As it currently stands, the Astros have a plethora of options they could use in their starting rotation, but could sign another free agent pitcher and see players such as Lance McCullers Jr. and Luis Garcia return at some point this season to further bolster their depth.
Garcia had Tommy-John surgery in May of last year, so he will likely not pitch again until at least the All-Star break, and McCullers has a less clear timetable to return to the mound.

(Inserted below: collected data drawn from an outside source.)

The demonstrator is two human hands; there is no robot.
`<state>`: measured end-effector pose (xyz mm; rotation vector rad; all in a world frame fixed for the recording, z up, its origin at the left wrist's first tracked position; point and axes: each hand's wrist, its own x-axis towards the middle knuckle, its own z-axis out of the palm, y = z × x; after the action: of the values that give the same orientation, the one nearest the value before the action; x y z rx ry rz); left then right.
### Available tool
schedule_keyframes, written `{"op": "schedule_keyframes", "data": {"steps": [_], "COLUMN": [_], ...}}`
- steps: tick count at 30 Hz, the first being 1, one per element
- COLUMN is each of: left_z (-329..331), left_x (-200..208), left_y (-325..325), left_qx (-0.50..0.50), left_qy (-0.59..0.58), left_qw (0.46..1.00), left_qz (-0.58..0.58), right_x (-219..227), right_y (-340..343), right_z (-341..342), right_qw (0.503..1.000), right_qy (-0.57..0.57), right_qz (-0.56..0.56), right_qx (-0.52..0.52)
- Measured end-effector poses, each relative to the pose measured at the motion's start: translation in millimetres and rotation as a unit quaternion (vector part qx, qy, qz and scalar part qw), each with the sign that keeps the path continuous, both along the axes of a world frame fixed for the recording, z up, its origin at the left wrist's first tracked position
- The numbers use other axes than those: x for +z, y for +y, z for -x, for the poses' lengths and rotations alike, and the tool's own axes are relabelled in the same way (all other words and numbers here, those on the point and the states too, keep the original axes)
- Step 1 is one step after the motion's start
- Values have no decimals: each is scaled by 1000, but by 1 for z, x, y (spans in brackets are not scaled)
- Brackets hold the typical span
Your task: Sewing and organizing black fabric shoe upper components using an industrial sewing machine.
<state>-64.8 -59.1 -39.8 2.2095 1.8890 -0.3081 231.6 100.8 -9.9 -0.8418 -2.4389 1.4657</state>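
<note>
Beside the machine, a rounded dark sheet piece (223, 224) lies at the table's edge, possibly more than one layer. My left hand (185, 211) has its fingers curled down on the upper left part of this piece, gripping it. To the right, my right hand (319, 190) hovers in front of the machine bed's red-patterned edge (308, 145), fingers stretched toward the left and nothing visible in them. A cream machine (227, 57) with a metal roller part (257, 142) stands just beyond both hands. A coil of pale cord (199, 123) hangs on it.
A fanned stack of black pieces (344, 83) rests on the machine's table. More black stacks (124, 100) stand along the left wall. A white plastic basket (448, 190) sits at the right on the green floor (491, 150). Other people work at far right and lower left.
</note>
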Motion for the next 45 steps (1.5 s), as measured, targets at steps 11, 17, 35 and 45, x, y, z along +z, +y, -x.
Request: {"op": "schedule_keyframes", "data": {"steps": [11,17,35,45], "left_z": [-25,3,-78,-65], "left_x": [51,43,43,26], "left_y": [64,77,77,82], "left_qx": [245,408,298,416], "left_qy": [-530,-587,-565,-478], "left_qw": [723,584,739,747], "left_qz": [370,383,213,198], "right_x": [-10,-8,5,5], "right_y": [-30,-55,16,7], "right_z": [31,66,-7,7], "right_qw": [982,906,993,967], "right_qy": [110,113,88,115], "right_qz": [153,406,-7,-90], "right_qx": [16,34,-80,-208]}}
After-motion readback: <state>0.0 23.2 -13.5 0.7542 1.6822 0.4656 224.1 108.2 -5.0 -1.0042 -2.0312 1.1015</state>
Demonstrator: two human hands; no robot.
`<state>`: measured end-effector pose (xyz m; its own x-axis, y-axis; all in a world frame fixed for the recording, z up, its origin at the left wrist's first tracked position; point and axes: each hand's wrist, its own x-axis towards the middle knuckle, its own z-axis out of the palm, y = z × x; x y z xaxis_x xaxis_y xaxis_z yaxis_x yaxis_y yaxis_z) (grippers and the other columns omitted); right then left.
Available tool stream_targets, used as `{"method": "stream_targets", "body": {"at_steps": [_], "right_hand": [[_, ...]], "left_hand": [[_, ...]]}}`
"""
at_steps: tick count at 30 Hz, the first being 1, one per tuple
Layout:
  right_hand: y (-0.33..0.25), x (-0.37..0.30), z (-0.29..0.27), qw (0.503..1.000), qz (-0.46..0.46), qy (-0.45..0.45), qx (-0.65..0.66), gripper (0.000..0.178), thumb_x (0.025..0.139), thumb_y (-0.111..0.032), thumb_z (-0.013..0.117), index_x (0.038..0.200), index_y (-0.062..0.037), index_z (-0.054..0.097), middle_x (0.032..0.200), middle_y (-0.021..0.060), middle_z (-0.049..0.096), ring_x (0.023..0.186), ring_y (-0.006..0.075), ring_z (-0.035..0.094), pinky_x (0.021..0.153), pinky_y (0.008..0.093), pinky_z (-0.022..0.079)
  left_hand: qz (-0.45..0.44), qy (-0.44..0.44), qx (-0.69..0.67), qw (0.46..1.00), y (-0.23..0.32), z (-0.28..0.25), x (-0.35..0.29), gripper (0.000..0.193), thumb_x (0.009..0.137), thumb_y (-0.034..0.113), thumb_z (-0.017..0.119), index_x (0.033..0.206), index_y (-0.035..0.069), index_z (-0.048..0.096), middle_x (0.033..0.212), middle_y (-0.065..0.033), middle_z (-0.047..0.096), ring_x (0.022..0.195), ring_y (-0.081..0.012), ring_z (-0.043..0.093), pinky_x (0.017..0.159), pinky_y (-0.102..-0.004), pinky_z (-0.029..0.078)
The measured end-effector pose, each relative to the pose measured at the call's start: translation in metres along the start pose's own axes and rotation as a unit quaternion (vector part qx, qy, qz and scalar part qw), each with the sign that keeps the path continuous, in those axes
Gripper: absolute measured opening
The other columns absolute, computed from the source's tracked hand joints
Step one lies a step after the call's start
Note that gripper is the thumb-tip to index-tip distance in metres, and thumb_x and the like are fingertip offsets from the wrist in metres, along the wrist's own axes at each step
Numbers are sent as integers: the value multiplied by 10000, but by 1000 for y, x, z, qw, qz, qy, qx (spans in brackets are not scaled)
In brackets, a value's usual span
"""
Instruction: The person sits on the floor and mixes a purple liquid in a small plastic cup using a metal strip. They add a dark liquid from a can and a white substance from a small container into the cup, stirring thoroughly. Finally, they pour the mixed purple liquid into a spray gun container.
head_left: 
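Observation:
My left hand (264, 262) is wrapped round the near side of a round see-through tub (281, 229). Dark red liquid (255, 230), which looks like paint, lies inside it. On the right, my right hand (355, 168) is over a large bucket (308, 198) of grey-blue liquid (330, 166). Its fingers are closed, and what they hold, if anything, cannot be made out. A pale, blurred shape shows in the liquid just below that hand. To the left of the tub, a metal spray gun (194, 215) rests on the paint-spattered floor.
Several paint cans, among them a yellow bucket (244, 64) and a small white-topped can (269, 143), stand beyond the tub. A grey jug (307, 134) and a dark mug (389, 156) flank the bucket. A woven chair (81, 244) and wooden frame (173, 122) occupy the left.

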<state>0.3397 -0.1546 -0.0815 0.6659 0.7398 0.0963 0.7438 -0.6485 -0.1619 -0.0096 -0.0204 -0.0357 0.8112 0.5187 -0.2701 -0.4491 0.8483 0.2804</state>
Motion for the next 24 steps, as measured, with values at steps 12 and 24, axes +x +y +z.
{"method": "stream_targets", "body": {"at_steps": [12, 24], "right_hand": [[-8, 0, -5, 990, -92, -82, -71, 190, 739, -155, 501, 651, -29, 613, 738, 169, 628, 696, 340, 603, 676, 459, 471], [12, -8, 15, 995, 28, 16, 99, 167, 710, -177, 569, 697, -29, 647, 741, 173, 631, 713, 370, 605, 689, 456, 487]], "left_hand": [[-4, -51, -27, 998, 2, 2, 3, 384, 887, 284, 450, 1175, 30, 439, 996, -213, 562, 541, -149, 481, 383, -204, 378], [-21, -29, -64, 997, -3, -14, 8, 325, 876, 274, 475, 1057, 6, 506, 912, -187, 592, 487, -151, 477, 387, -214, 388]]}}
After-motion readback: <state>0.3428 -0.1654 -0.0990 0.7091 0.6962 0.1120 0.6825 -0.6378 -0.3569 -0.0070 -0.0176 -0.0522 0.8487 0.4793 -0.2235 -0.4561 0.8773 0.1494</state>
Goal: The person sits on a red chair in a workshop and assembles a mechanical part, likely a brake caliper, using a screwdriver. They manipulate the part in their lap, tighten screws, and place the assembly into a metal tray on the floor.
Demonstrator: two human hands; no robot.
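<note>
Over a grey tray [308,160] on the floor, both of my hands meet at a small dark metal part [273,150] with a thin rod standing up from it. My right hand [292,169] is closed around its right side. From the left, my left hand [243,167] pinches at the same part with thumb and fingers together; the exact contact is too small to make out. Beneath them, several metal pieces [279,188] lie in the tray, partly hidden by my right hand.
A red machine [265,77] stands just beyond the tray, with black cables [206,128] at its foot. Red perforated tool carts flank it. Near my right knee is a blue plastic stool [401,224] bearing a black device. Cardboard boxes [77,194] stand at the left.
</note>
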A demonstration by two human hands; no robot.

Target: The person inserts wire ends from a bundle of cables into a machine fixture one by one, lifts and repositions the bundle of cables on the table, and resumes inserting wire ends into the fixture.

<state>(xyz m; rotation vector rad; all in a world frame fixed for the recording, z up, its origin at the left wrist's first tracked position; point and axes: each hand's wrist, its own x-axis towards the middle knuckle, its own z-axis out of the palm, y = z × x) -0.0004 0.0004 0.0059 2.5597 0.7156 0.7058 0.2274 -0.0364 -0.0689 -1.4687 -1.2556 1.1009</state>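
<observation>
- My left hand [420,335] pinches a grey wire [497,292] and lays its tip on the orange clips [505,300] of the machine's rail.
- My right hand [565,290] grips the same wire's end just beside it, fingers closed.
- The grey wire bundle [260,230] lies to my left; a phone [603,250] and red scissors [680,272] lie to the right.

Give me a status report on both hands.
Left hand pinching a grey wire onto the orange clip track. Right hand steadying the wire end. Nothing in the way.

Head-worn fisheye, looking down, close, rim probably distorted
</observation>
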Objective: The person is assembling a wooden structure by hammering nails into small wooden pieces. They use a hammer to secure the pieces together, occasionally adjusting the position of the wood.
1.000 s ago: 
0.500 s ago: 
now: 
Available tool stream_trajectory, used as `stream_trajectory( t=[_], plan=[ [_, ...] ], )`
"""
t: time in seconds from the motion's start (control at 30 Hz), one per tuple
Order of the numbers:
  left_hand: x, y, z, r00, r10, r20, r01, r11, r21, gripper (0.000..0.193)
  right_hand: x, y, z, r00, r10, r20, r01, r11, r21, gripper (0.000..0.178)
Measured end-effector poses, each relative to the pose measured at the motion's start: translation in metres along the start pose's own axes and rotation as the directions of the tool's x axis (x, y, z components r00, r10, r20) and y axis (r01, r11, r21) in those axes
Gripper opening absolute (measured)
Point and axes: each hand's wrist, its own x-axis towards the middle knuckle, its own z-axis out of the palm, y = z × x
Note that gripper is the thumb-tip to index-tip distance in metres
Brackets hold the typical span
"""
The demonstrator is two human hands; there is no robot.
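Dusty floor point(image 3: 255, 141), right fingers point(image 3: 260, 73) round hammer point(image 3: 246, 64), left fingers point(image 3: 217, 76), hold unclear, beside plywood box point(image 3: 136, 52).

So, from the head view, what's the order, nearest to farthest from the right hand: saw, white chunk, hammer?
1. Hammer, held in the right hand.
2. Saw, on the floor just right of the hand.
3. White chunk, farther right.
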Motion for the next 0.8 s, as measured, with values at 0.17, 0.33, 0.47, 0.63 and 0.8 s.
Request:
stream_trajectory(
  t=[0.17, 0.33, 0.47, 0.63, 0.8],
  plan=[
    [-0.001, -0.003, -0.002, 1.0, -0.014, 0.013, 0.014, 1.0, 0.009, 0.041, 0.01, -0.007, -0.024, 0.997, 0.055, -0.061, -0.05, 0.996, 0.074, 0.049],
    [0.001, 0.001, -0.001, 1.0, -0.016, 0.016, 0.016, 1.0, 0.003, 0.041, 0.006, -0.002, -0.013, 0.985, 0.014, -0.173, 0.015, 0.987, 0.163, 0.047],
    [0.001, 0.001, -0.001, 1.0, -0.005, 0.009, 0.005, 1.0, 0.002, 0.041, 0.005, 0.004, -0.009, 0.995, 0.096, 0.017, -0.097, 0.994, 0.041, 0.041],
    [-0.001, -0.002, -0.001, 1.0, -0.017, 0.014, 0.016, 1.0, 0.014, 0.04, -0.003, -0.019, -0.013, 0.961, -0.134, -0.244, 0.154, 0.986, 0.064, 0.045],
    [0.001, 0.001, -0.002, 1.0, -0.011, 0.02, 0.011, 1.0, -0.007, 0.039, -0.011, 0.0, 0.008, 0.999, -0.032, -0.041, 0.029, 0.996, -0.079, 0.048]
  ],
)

The 30-year-old pitcher had surgery to repair his flexor tendon and remove a bone spur last June, which caused him to miss the entire 2023 season. When asked about his recovery time, Lance said he is hopeful to return sometime later this season.
“I know it's never really good to put dates on things,” McCullers said. “But I would like to be back or be really close to being back by July.”
A likely solution would be to add McCullers and Garcia to the bullpen once they are healthy. It would be a seamless way to manage their innings and further strengthen the Astros' pitching depth.
Dana Brown also made some comments about adding another starting rotation piece recently that could enhance this roster.
Astros GM Dana Brown on the 2024 club, roster flexibility and Jake Meyers in CF. pic.twitter.com/EqX64q8dSN
— Brian McTaggart (@brianmctaggart) February 8, 2024
“I’m always in the market of saying, ’Hey, where can we find pitching? You know, where can we make it better?' I think our rotation’s good enough to get back to the World Series right now but I’m always looking to improve pitching because I know how guys get hurt during the course of the year.”
It seems unlikely the Astros would be in the market for one of the big name free agent pitchers like Blake Snell or Jordan Montgomery, but players like Michael Lorenzen, Hyun Jin Ryu and many others could be a viable option on a one-year low-risk, high-reward deal to solidify the back end of the rotation.
Adding another pitcher might not be necessary, but while the championship window is wide open, why not add more depth to solidify this championship caliber roster.